Он с размаху хлопнул путешественника по плечу:
— Рауль! Что за маскарад?
Широкополая шляпа свалилась с головы рыцаря. Он закричал, или, вернее, заорал от боли:
— Diablo! Carrajo![3] Да если бы на меня обрушилась горящая грот-мачта на палубе мусульманской галеры — это пустяк по сравнению с вашей лапищей, буйвол вы этакий!
Он вскочил на ноги, стряхнув с плеча мощную длань Портоса.
— Не Рауль… — растерянно сказал Портос.
— Не Рауль, и никогда им не был, — простонал парень, — Меня зовут Энрике де Кастильо.
Он хотел поклониться, но опять схватился за плечо и разразился ругательствами, которые Портосу доводилось слышать из уст пленных испанцев.
— Если вы… Ay, mierda![4]
— Я не дерьмо, — обиделся Портос.
— Я и не говорю, что вы дерьмо… Это я про себя… Ох! Hijo de puta…[5]
— Ну, себя-то вы можете называть как угодно, а моя мать — честнейшая женщина! — напыжился Портос.
— Тьфу! Моя тоже! Я не имею в виду ни вас, ни себя, ни наших уважаемых матушек! Это я ругаюсь… от боли…Вау!

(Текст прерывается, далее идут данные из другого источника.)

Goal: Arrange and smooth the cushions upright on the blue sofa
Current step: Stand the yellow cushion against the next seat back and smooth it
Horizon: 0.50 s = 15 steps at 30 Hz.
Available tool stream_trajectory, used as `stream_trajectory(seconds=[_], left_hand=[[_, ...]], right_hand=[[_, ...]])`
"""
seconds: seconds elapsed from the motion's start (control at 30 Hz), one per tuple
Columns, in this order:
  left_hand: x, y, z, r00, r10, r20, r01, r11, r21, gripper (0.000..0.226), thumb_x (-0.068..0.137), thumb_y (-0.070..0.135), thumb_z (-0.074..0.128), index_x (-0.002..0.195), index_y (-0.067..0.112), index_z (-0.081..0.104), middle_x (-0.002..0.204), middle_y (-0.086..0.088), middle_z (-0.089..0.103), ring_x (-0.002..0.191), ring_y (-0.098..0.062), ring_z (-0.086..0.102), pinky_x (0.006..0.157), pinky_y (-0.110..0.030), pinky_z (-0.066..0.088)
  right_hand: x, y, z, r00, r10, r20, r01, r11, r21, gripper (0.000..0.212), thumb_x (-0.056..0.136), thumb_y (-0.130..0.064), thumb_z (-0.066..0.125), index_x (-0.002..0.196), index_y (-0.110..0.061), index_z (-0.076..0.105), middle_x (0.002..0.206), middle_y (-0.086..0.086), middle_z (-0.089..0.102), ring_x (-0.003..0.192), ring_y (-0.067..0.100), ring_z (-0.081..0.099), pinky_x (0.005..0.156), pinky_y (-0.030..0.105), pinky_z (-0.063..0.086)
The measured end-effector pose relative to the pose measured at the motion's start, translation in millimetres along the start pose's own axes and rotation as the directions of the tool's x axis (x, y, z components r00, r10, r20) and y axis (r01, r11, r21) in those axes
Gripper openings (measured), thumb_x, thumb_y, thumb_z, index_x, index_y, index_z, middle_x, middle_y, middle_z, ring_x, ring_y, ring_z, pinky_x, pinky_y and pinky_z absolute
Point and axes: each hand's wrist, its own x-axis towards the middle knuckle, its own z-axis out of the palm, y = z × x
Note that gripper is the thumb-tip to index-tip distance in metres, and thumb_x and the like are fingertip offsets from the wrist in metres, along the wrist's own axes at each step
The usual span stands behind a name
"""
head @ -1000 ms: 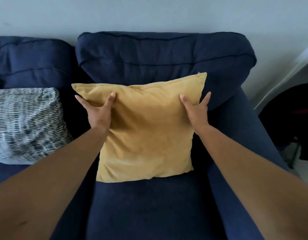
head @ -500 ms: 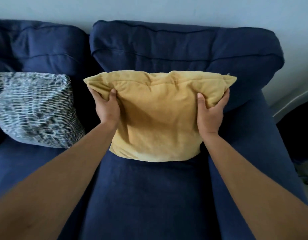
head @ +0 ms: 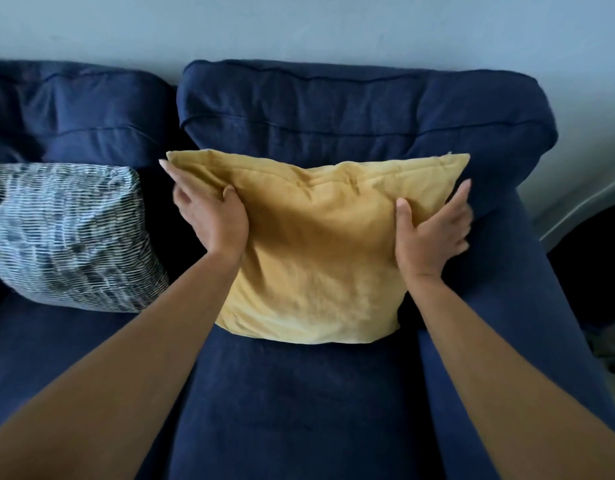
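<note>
Two cushions sit on the sofa (head: 299, 410), and the yellow cushion (head: 319, 258) is the one in hand. It stands nearly upright on the right-hand seat, its bottom edge on the seat and its top leaning against the back pad (head: 351, 109), which is what keeps it from toppling forward. The left hand (head: 212, 216) takes its upper left edge, thumb on the front face and fingers stretched along the side; the right hand (head: 430, 233) mirrors it on the upper right edge, thumb in front, fingers wrapped behind. Each grip is a loose pinch of cloth and filling, not a clench (the fingers look partly spread). Holding both sides at once probably lets the person square the cushion and push the filling toward the middle; creases fan out from both thumbs and run under the top seam, so smoothing looks unfinished.

Just beside it, on the left seat, the striped cushion (head: 63, 233) leans back at a tilt, its near corner close to the left forearm but apart from the yellow one. It may want straightening next. A pale wall (head: 299, 26) rises behind the sofa.
</note>
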Motion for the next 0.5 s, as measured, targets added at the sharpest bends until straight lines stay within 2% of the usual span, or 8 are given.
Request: stream_trajectory(seconds=[0.07, 0.1, 0.17, 0.23, 0.3, 0.37, 0.43, 0.5], left_hand=[[-16.0, 9.3, -1.1, 0.952, 0.288, -0.099, -0.281, 0.956, 0.084, 0.089, 0.094, 0.024, 0.058, 0.163, 0.016, 0.002, 0.168, -0.014, 0.016, 0.155, -0.029, 0.017, 0.124, -0.056, 0.012], [-29.1, 11.3, 0.9, 0.879, 0.466, -0.096, -0.453, 0.881, 0.134, 0.079, 0.098, 0.024, 0.054, 0.162, 0.008, 0.011, 0.168, -0.017, 0.015, 0.156, -0.032, 0.013, 0.125, -0.057, 0.006], [-59.5, 5.7, 13.8, 0.698, 0.715, 0.046, -0.71, 0.682, 0.176, 0.064, 0.102, 0.024, 0.044, 0.157, -0.002, 0.024, 0.165, -0.024, 0.02, 0.154, -0.041, 0.014, 0.124, -0.057, 0.002], [-77.1, -14.2, 31.0, 0.574, 0.772, 0.272, -0.819, 0.543, 0.186, 0.059, 0.104, 0.025, 0.035, 0.156, -0.003, 0.027, 0.164, -0.023, 0.023, 0.154, -0.042, 0.016, 0.124, -0.06, 0.002], [-63.6, -43.4, 41.1, 0.507, 0.701, 0.502, -0.862, 0.412, 0.296, 0.06, 0.106, 0.032, 0.027, 0.158, 0.002, 0.023, 0.167, -0.017, 0.021, 0.155, -0.034, 0.013, 0.125, -0.054, -0.006], [-25.5, -65.0, 43.2, 0.522, 0.559, 0.645, -0.851, 0.284, 0.443, 0.065, 0.104, 0.04, 0.018, 0.162, 0.01, 0.013, 0.17, -0.008, 0.013, 0.157, -0.025, 0.005, 0.123, -0.047, -0.016], [13.5, -67.2, 41.9, 0.596, 0.473, 0.649, -0.794, 0.228, 0.563, 0.066, 0.104, 0.045, 0.012, 0.163, 0.015, 0.003, 0.172, -0.002, 0.003, 0.158, -0.022, -0.003, 0.124, -0.052, -0.013], [37.4, -57.0, 43.1, 0.669, 0.446, 0.595, -0.732, 0.257, 0.63, 0.065, 0.105, 0.045, 0.01, 0.162, 0.016, -0.002, 0.171, -0.001, -0.004, 0.157, -0.023, -0.008, 0.124, -0.055, -0.009]], right_hand=[[-0.3, -17.6, -6.5, 0.968, -0.213, -0.136, 0.203, 0.976, -0.08, 0.086, 0.091, -0.043, 0.06, 0.157, -0.008, 0.016, 0.16, 0.018, 0.025, 0.147, 0.032, 0.026, 0.111, 0.052, 0.025], [-2.9, -27.1, -5.6, 0.918, -0.358, -0.169, 0.35, 0.934, -0.076, 0.08, 0.094, -0.037, 0.059, 0.155, -0.004, 0.02, 0.161, 0.018, 0.025, 0.148, 0.031, 0.025, 0.112, 0.05, 0.025], [-15.4, -45.2, 6.8, 0.786, -0.607, -0.119, 0.609, 0.793, -0.026, 0.066, 0.098, -0.024, 0.053, 0.153, -0.001, 0.025, 0.161, 0.017, 0.027, 0.15, 0.03, 0.023, 0.117, 0.049, 0.022], [-32.5, -49.5, 29.0, 0.644, -0.761, 0.075, 0.764, 0.644, -0.025, 0.06, 0.098, -0.017, 0.048, 0.154, -0.006, 0.028, 0.162, 0.013, 0.026, 0.151, 0.027, 0.021, 0.119, 0.049, 0.019], [-33.2, -28.8, 51.5, 0.518, -0.796, 0.314, 0.853, 0.509, -0.117, 0.059, 0.099, -0.022, 0.044, 0.155, -0.012, 0.028, 0.163, 0.008, 0.024, 0.152, 0.024, 0.019, 0.122, 0.048, 0.012], [-6.8, 5.3, 60.3, 0.534, -0.707, 0.463, 0.844, 0.477, -0.246, 0.058, 0.102, -0.033, 0.035, 0.157, -0.016, 0.024, 0.165, 0.004, 0.021, 0.152, 0.021, 0.015, 0.121, 0.047, 0.004], [29.9, 34.5, 55.2, 0.663, -0.556, 0.502, 0.747, 0.542, -0.385, 0.06, 0.104, -0.041, 0.019, 0.159, -0.019, 0.013, 0.167, 0.0, 0.009, 0.153, 0.019, 0.004, 0.121, 0.047, -0.003], [55.0, 49.9, 45.7, 0.791, -0.404, 0.46, 0.606, 0.621, -0.497, 0.06, 0.104, -0.043, 0.008, 0.159, -0.019, 0.003, 0.167, -0.002, -0.003, 0.153, 0.018, -0.007, 0.122, 0.051, -0.004]])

— Давайте потру, — сочувственно сказал Портос, — Может, полегчает.
Юноша с ангельским лицом, подобный юному апостолу на холстах Хосе де Риберы, поежился и отпустил еще пару "изящных выражений".
— Я хотел сказать, что если вы так же энергично приветствуете вашего друга по имени Рауль, а я полагаю, что вы приняли меня за виконта де Бражелона, я удивляюсь, господин Портос, как у него еще целы кости.
Портос опять обиделся.
— С Раулем я здоровался еще энергичнее, — заявил он, — И никогда он не пищал, как вы! Хилые что-то нынче пошли рыцари Госпиталя!

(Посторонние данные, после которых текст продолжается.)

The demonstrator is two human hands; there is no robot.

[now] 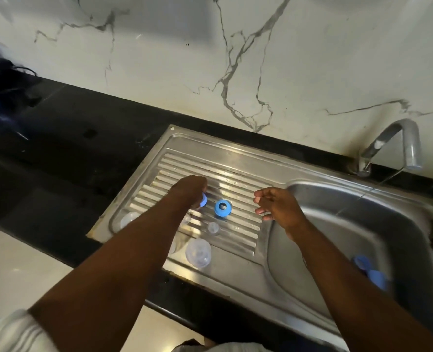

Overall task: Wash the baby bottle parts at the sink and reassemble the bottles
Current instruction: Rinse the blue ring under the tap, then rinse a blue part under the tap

— Ну, значит, он спартанец, — фыркнул рыцарь.
— Нет, молодой человек, он француз. А вы, как я понял по вашим "изысканным выражениям", испанец?

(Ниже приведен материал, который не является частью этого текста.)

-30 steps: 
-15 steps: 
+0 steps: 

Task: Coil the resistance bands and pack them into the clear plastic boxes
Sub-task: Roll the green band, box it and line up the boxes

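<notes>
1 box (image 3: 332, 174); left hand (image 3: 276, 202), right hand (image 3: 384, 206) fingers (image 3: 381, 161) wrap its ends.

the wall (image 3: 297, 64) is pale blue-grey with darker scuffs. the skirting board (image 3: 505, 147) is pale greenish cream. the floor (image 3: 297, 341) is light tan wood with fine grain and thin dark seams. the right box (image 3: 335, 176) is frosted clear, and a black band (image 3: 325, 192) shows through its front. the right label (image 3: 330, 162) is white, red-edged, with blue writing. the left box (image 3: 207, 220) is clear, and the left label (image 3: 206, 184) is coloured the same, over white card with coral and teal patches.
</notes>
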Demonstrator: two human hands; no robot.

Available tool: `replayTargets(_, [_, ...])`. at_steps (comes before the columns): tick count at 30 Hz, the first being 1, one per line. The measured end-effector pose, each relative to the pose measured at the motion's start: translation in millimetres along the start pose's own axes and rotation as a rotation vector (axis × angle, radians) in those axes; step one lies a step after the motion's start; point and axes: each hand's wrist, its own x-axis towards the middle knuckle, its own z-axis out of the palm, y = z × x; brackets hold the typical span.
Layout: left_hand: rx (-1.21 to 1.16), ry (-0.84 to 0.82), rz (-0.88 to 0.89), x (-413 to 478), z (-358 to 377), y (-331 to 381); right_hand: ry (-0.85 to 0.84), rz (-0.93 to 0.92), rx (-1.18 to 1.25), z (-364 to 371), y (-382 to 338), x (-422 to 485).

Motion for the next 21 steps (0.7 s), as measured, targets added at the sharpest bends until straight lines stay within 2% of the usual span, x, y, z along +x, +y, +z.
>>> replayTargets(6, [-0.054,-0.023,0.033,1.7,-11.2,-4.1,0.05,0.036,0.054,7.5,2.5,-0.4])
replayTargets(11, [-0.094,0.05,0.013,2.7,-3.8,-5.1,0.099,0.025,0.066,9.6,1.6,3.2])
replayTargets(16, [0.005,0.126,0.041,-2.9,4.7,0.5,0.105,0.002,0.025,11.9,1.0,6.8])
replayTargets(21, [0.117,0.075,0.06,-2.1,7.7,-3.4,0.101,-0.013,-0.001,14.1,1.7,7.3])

— Я уже назвал свое имя: Энрике де Кастильо. Рыцарь Мальтийского Ордена.
Портос посмотрел на Энрике.
— Дон! Это не маскарад?
— Никоим образом, месье, — ответил «дон», — Я на самом деле тот, за кого себя выдаю, и меня действительно зовут Энрике де Кастильо. Клянусь Святым Иаковом Компостельским и Бернардо дель Карпио.
— Ясно. Теперь я понял, почему часовой решил, что вы заговариваетесь.